About this exercise => Look for the word "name" in the entries and copy every line where it shows up.

Given data =>
==================================================
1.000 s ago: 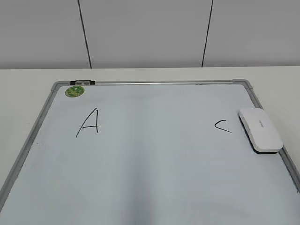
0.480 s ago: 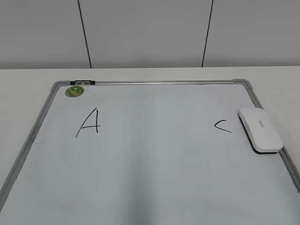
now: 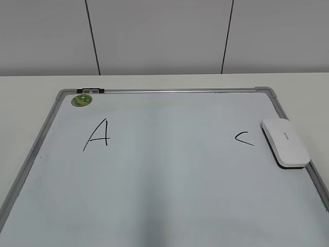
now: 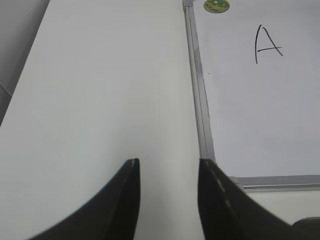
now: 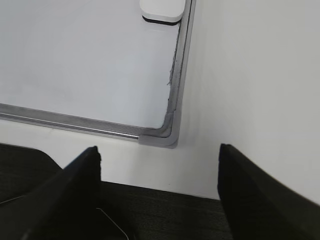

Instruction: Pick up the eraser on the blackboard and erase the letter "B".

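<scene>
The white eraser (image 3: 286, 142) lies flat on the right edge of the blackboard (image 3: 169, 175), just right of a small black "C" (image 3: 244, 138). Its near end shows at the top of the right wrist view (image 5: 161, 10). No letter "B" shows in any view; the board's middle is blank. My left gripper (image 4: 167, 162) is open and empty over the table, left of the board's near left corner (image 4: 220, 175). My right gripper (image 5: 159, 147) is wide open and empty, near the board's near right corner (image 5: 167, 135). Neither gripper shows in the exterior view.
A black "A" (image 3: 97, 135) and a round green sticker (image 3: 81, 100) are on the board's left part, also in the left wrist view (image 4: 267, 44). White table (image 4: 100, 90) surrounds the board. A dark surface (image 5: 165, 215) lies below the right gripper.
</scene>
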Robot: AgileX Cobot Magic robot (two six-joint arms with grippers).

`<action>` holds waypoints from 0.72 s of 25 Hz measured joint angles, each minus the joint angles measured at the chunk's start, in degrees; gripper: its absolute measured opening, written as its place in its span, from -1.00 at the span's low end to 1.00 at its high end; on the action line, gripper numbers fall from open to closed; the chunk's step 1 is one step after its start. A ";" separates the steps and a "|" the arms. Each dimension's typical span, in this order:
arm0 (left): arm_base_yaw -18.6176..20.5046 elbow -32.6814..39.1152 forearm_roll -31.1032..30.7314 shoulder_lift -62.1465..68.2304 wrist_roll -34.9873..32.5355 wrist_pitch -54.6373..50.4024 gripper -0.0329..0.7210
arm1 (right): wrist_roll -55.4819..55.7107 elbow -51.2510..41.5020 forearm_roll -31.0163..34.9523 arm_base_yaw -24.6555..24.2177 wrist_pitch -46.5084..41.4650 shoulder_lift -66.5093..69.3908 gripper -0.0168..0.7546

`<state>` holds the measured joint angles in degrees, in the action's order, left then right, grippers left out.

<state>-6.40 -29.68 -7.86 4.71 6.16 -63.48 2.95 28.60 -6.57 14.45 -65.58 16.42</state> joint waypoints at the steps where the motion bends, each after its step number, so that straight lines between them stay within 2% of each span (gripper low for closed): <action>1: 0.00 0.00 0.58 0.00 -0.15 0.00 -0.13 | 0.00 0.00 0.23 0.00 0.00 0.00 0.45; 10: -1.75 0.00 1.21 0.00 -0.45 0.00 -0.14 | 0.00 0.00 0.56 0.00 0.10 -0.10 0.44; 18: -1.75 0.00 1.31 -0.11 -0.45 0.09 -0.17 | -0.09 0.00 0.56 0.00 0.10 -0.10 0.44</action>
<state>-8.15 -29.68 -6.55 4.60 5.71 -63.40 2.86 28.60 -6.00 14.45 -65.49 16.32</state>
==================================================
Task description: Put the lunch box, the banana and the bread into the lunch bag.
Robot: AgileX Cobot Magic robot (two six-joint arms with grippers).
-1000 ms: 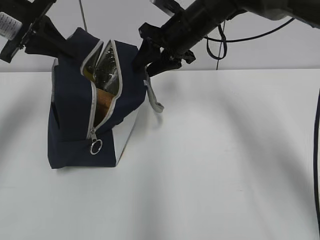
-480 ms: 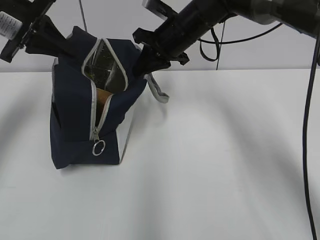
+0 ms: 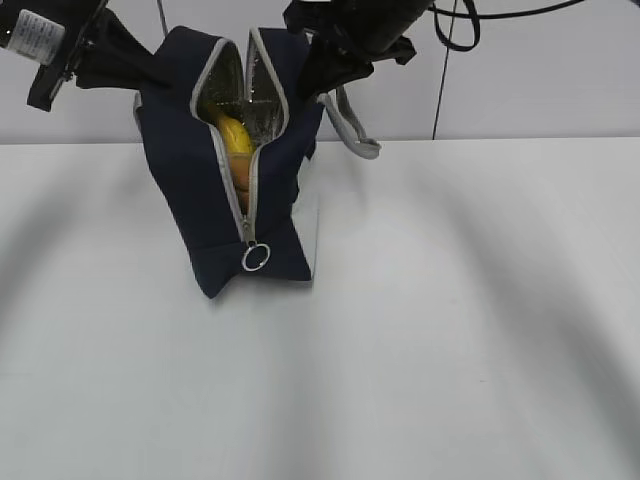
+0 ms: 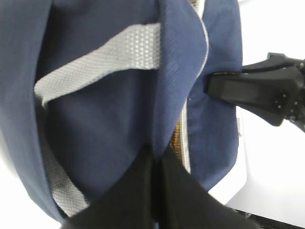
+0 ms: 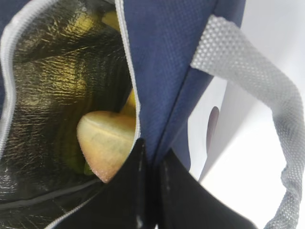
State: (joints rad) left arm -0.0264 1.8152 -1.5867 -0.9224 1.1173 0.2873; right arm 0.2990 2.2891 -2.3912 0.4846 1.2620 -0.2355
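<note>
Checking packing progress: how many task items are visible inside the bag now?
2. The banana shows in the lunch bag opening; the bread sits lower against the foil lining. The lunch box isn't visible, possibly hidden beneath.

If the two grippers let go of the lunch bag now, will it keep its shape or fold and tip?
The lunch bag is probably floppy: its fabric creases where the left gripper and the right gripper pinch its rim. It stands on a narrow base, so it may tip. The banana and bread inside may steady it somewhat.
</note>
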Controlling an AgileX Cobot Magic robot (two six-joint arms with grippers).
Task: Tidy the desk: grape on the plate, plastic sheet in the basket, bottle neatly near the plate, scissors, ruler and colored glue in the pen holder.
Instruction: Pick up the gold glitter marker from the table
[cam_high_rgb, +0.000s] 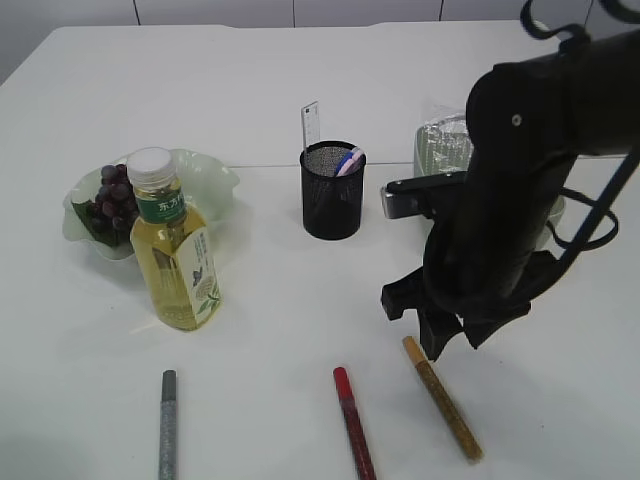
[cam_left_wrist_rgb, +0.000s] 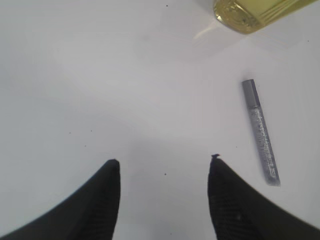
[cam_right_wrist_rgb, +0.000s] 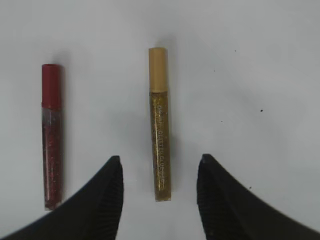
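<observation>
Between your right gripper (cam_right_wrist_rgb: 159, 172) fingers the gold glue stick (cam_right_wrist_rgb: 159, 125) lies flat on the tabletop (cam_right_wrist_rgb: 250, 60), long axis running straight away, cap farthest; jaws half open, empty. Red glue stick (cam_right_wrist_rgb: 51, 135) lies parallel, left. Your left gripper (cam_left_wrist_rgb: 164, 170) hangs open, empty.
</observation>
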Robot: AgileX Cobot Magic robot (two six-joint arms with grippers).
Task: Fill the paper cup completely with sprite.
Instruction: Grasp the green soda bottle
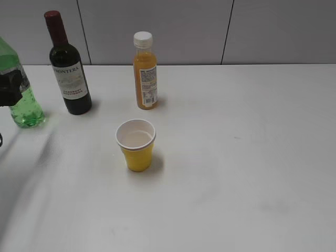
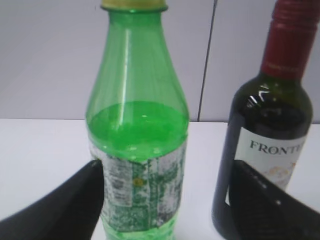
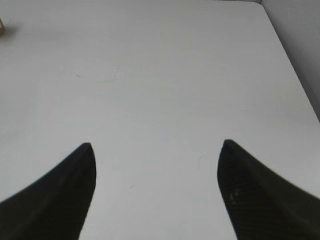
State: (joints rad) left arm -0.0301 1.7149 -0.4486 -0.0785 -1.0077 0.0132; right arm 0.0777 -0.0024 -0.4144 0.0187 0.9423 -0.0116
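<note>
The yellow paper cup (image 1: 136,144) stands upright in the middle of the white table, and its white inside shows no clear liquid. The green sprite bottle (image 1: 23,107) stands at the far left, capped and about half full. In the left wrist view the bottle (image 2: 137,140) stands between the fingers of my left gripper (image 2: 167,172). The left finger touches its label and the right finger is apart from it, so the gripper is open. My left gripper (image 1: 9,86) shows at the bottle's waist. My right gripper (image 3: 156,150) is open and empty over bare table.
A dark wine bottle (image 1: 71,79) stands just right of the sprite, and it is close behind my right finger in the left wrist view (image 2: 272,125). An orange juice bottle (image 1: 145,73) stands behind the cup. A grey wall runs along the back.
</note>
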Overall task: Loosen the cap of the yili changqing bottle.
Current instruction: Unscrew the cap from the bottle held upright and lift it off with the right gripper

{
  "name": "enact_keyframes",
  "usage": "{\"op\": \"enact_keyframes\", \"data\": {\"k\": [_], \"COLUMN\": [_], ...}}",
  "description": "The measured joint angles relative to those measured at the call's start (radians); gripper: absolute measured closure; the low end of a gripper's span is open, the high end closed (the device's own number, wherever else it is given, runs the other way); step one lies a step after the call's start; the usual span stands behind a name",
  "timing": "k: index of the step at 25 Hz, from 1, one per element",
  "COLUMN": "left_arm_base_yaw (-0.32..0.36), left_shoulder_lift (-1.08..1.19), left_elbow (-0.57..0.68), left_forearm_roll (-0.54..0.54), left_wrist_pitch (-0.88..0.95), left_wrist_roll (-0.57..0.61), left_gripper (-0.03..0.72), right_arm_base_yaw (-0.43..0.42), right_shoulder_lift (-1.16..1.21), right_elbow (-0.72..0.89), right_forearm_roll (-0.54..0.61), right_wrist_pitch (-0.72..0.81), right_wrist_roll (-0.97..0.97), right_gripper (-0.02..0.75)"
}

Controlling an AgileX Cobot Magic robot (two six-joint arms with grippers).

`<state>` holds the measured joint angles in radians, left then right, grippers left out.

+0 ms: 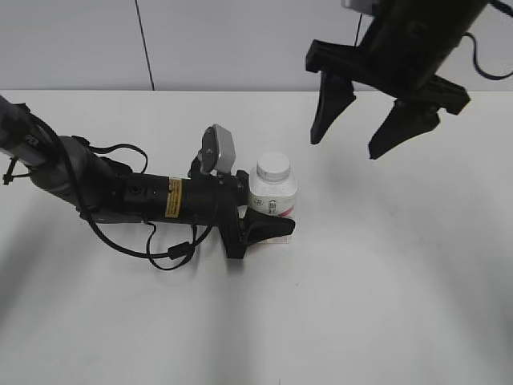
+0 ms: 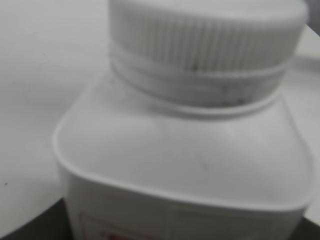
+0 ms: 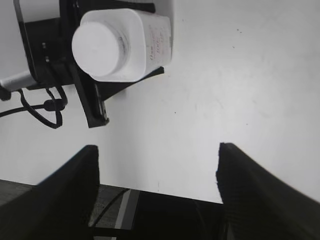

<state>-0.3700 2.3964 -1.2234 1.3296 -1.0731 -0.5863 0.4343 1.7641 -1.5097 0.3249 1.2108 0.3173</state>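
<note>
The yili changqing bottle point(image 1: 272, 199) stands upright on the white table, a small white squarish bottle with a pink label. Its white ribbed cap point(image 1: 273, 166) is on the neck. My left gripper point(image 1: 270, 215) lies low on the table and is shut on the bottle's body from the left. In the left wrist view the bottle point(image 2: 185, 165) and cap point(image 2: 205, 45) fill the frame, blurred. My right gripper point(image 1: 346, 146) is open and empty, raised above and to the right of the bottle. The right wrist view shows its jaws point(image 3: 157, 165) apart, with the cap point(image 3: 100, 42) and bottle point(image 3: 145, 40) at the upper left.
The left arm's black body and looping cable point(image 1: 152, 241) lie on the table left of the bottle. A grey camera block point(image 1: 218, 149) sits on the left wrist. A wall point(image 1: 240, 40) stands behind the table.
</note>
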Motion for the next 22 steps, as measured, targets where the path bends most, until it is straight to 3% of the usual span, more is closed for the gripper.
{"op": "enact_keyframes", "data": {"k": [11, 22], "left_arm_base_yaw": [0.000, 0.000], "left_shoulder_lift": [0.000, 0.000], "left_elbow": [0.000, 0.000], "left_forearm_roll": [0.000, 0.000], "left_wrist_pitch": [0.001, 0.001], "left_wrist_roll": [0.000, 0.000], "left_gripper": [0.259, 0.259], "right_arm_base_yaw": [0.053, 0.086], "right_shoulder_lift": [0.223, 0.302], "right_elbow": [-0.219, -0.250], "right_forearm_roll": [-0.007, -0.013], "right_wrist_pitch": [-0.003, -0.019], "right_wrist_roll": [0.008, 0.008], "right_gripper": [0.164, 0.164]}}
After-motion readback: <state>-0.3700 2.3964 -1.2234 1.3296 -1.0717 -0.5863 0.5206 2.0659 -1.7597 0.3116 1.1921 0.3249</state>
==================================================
Expected answer =>
  "name": "enact_keyframes",
  "description": "The measured joint angles relative to those measured at the call's start (radians); gripper: absolute measured closure; the low end of a gripper's span is open, the high end closed (the device's own number, wherever else it is given, runs the other way); step one lies a step after the call's start; the usual span stands behind a name",

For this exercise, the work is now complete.